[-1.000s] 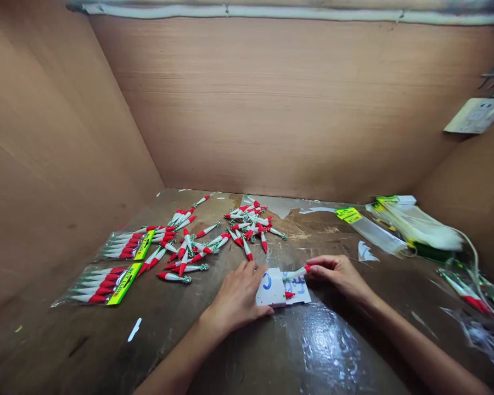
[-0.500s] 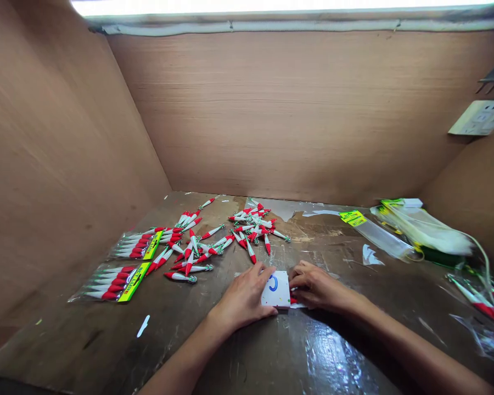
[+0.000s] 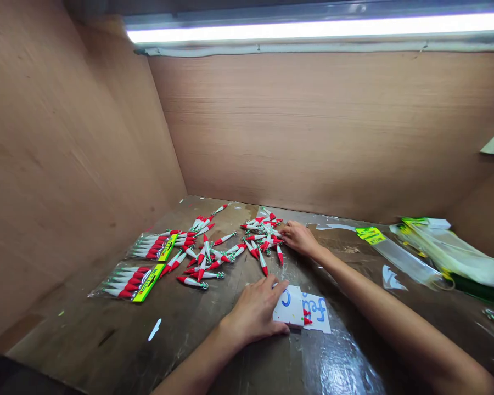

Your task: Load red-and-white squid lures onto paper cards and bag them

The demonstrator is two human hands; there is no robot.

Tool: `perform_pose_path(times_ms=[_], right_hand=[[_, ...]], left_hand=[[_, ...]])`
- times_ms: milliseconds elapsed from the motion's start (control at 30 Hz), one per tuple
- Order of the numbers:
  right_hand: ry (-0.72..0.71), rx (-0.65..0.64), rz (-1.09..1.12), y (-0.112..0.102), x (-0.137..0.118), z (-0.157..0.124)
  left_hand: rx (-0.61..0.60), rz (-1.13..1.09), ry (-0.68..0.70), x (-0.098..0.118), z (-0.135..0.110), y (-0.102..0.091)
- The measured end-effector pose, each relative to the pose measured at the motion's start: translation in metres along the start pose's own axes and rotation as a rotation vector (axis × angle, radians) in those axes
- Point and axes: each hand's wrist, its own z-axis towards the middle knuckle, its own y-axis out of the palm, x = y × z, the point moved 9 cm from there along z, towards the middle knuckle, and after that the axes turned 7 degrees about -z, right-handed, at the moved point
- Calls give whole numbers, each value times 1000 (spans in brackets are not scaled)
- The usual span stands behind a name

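My left hand (image 3: 260,308) is closed round a small white box (image 3: 287,310) marked with a blue letter, holding it on the table. Red lure tips poke out of the box's right side, over a white card (image 3: 320,314) with blue handwriting. Farther back, my right hand (image 3: 299,237) reaches to the right edge of a loose heap of red-and-white squid jigs (image 3: 258,230). Its fingers are pinched at a jig there; the fingertips are partly hidden. More loose squid jigs (image 3: 206,255) lie to the left of that heap.
Two clear packs of jigs with yellow-green headers (image 3: 148,282) lie at the left. Clear header bags (image 3: 399,255) and a stack of bags (image 3: 453,241) are at the right. White scraps (image 3: 154,329) dot the table. Wooden walls (image 3: 313,126) enclose it under a tube light.
My right hand has left the box's right side and moved back to the jig heap, uncovering the card and red tips. My left hand stays on the box. The view has tilted up and shifted left.
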Motion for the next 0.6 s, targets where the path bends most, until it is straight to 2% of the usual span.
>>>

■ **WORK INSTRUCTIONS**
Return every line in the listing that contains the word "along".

■ **SOLUTION TO THIS PROBLEM**
- The measured end-effector pose, each relative to the pose measured at the motion's start: translation in metres along the start pose's own axes and rotation as a rotation vector (axis × angle, radians) in those axes
- Point and axes: each hand's wrist, its own z-axis towards the middle knuckle, its own y-axis out of the palm, x = y × z, the point moved 9 cm from there along z, towards the middle knuckle, and after that the axes turned 7 degrees about -z, right-handed, at the moved point

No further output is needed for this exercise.